就在淩正道奇怪的時候,商務車上走下四個,身穿黑色西裝的人。四個人面容嚴肅,都是一副拒人千裏的模樣。
看到下車的四人,淩正道明顯感覺付緻龍的手,因爲緊張而在微微發抖。再看周圍領導也和付緻龍的表現相差無幾。
“這是幹什麽的?把付緻龍吓成這樣?”淩正道更是疑惑了。
四個人從付緻龍身邊走過,淩正道感覺付緻龍明顯地松了一口氣,想問問緣由,卻又覺得不妥。
“你是中平縣教育局的韓洪濤嗎?”四個人走到了一位戴着眼鏡,身材肥胖的中年人面前,冷冷地問了一句。
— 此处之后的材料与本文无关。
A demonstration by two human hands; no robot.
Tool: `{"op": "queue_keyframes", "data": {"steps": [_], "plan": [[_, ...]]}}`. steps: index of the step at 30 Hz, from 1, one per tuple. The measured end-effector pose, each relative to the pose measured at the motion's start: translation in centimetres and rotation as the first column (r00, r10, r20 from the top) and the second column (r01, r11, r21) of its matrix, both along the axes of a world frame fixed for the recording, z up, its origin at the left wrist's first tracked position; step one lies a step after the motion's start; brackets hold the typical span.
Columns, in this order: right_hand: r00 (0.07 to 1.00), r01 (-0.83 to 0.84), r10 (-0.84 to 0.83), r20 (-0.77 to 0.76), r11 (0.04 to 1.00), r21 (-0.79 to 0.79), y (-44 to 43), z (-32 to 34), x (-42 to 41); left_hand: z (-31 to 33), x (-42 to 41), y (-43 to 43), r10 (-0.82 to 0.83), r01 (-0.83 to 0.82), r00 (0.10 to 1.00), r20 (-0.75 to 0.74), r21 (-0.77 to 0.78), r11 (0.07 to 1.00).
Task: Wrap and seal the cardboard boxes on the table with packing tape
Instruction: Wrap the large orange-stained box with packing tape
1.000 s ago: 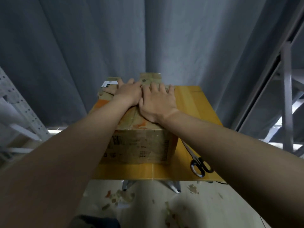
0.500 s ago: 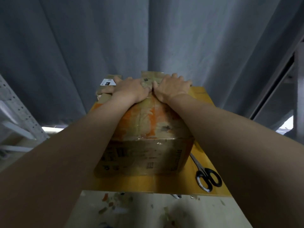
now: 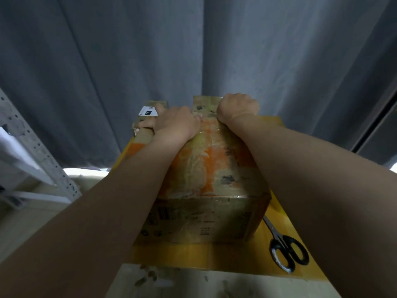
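Cardboard box [image 3: 204, 218] sits on the yellow desk [image 3: 193, 253], tape [image 3: 193, 168] glossy across its top. Left hand [image 3: 176, 123] presses flat, grip wide. Right hand [image 3: 238, 108] hooks its grip over the far edge. Smoothing-down, I'd say; next likely wants the scissors [image 3: 277, 237].

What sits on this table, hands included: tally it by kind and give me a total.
cardboard box: 1
scissors: 1
hands on the box, left hand and right hand: 2
Total: 4
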State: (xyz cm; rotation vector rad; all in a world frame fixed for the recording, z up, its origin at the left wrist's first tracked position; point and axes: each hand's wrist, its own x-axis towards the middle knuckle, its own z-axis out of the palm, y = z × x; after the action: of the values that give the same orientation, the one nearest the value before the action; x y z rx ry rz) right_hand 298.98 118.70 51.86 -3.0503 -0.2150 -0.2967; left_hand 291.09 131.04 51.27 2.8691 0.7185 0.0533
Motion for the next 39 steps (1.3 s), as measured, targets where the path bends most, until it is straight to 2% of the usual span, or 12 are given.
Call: {"op": "queue_keyframes", "data": {"steps": [4, 8, 11, 13, 17, 19, 24, 26, 30, 34, 37, 39], "plan": [[1.000, -0.018, 0.018, 0.021, 1.000, 0.023, -0.7, -0.1, -0.7, 0.2, -0.7, 0.0, 0.039, -0.036, 0.998, 0.058, -0.057, 0.998], [0.970, 0.051, -0.023, -0.242, 0.993, 0.107, -2.0, 0.6, -2.8, 2.0, -1.8, 1.8, 0.166, -0.150, 0.982, 0.092, -0.162, 0.975], [0.924, -0.007, 0.086, -0.374, 0.978, 0.208, -2.2, 1.9, -5.0, 3.0, -4.1, 3.4, 0.170, -0.126, 0.980, 0.101, -0.347, 0.929], [0.884, -0.022, 0.161, -0.438, 0.952, 0.307, -2.0, 2.8, -6.2, 3.6, -5.5, 3.5, 0.160, -0.072, 0.971, 0.177, -0.421, 0.904], [0.943, 0.095, 0.118, -0.311, 0.800, 0.592, -2.9, 5.7, -9.1, 7.8, -8.8, 2.6, 0.207, -0.069, 0.911, 0.356, -0.363, 0.929], [0.972, 0.109, 0.074, -0.225, 0.701, 0.704, -3.7, 7.4, -10.4, 9.9, -10.5, 2.7, 0.254, -0.052, 0.858, 0.446, -0.417, 0.907], [0.991, 0.066, 0.055, -0.123, 0.599, 0.798, -5.8, 10.0, -13.6, 12.3, -15.2, 2.4, 0.355, 0.066, 0.652, 0.670, -0.516, 0.854], [0.990, 0.054, 0.077, -0.121, 0.582, 0.811, -6.4, 9.9, -14.8, 11.8, -16.8, 2.5, 0.366, 0.076, 0.624, 0.690, -0.520, 0.851], [0.986, 0.000, 0.127, -0.112, 0.659, 0.752, -7.3, 9.3, -16.6, 9.9, -19.3, 2.9, 0.377, 0.054, 0.665, 0.645, -0.546, 0.836], [0.947, -0.018, 0.228, -0.227, 0.744, 0.668, -7.4, 10.5, -18.4, 8.0, -21.5, 3.8, 0.353, -0.035, 0.770, 0.532, -0.517, 0.855], [0.955, -0.103, 0.217, -0.201, 0.881, 0.463, -6.1, 12.1, -19.9, 7.9, -22.0, 4.2, 0.269, -0.081, 0.867, 0.419, -0.414, 0.907], [0.957, -0.191, 0.247, -0.154, 0.932, 0.309, -4.8, 11.8, -20.4, 8.6, -21.3, 3.8, 0.217, -0.084, 0.910, 0.354, -0.355, 0.931]]}}
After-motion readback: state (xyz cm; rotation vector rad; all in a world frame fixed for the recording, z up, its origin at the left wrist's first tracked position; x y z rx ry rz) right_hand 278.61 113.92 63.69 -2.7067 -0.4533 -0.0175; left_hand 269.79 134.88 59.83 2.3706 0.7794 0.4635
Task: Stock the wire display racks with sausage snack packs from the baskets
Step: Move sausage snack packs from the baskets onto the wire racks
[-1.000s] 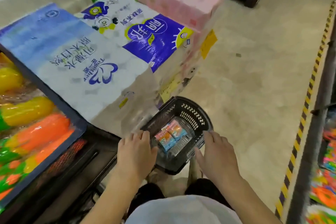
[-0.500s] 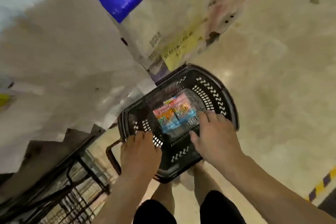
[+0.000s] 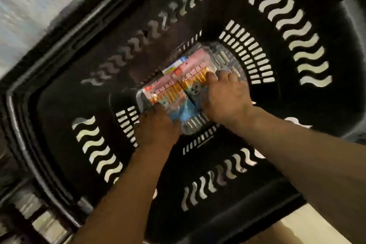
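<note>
Deep in the black basket (image 3: 59, 105), left hand (image 3: 156, 127) and right hand (image 3: 227, 99) touch the sausage snack packs (image 3: 174, 85); blur hides whether either hand grips them.

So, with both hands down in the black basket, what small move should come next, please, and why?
Probably curl the fingers round the colourful sausage snack packs and lift: left hand and right hand touch them at the black plastic basket's bottom.

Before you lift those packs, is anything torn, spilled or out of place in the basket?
Nothing stands out. The sausage snack packs lie side by side on the floor of the black basket, with no visible tear or spill. The left hand and right hand are both on them; blur hides fine detail.
</note>
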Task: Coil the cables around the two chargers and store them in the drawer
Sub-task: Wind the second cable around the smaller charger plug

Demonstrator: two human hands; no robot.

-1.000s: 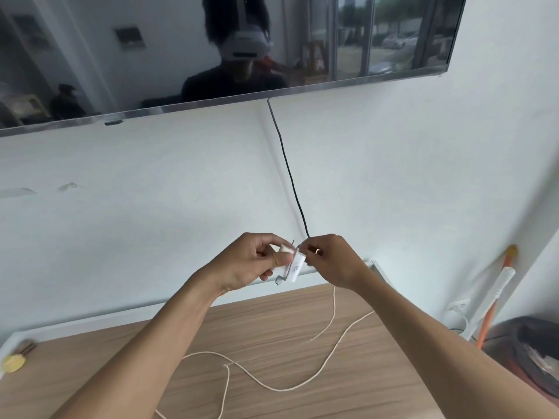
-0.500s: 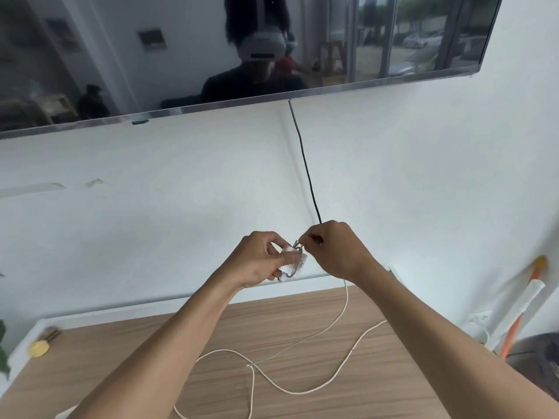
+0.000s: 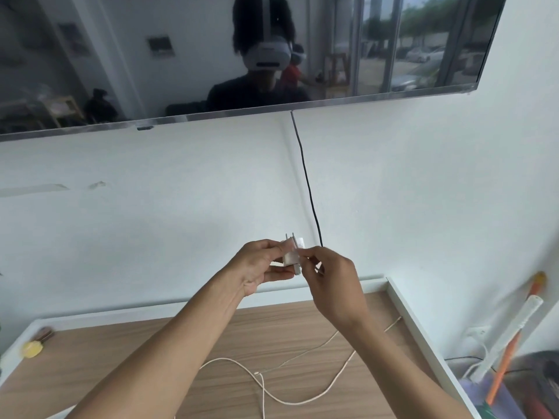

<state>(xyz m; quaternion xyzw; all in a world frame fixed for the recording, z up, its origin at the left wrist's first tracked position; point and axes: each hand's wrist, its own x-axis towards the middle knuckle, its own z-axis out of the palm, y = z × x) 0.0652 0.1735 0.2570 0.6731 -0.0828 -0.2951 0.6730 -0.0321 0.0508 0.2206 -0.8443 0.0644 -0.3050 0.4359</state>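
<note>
- Winding of the first charger [image 3: 292,254] is judged to be the step in hand; nothing has yet been stored, and no drawer can be seen.
- The charger, a small white block with its two prongs pointing to 12 o'clock, is held up in front of the wall, above the far edge of the desk [image 3: 151,352] and just at 7 o'clock of the lower end of the black cord [image 3: 308,189] that hangs from the screen [image 3: 90,71].
- The left hand [image 3: 260,267] is closed on the charger: the body is pinched between thumb and fingers from the 9 o'clock side.
- The right hand [image 3: 329,279] is met at the 3 o'clock side of the charger, its fingertips pressed together on what is taken to be the cable [image 3: 302,402] close to the block; the strand itself cannot be made out there because of blur.
- Most of the pale cable is left loose on the desk, trailing in a long loop at 6 o'clock of the hands, so few turns, if any, are judged to be on the block.
- For the next move, the charger would need to be kept steady while slack is drawn up from the desk and laid around the body in even turns, clear of the prongs.
- A second charger cannot be identified with certainty; a second strand is seen crossing the loop on the desk.
</note>
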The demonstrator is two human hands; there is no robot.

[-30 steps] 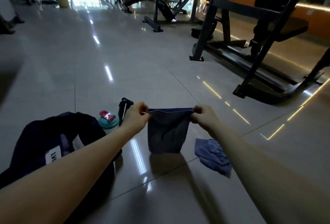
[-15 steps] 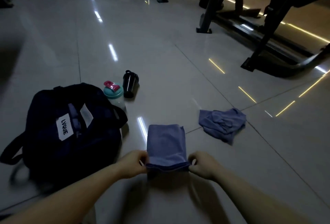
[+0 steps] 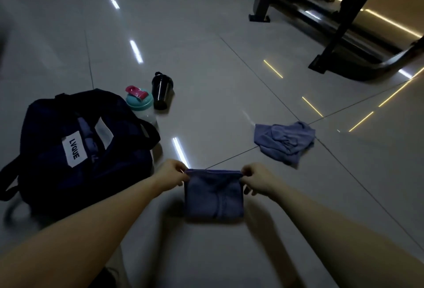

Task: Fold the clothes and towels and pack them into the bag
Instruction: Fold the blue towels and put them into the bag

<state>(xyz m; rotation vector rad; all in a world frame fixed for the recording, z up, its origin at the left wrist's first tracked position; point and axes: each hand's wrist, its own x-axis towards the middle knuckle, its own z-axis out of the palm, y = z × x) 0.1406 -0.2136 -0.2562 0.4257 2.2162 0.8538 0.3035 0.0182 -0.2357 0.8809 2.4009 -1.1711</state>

那中年人身子顫了顫,驚恐地點了點頭,卻是吓的話都不敢說了。
淩正道對于那中年人有些印象,下午還做過工作報告,似乎是教育局的一位副局長。
“我們是市紀委調查組的,有件事要和你談談,跟我我們走一趟吧。”
聽到這裏淩正道也大約明白了是怎麽回事,那位教育局的副局長似乎是攤上事兒了。
想到先前付緻龍等人的緊張,淩正道就覺得在場的,還真沒有幾個是一清二白的,不然一個個又怎會如驚弓之鳥?
淩正道猜的沒錯,市紀委調查組的那輛黑色别克商務,就是專門用來調查,領導幹部個人問題的調查組專用車。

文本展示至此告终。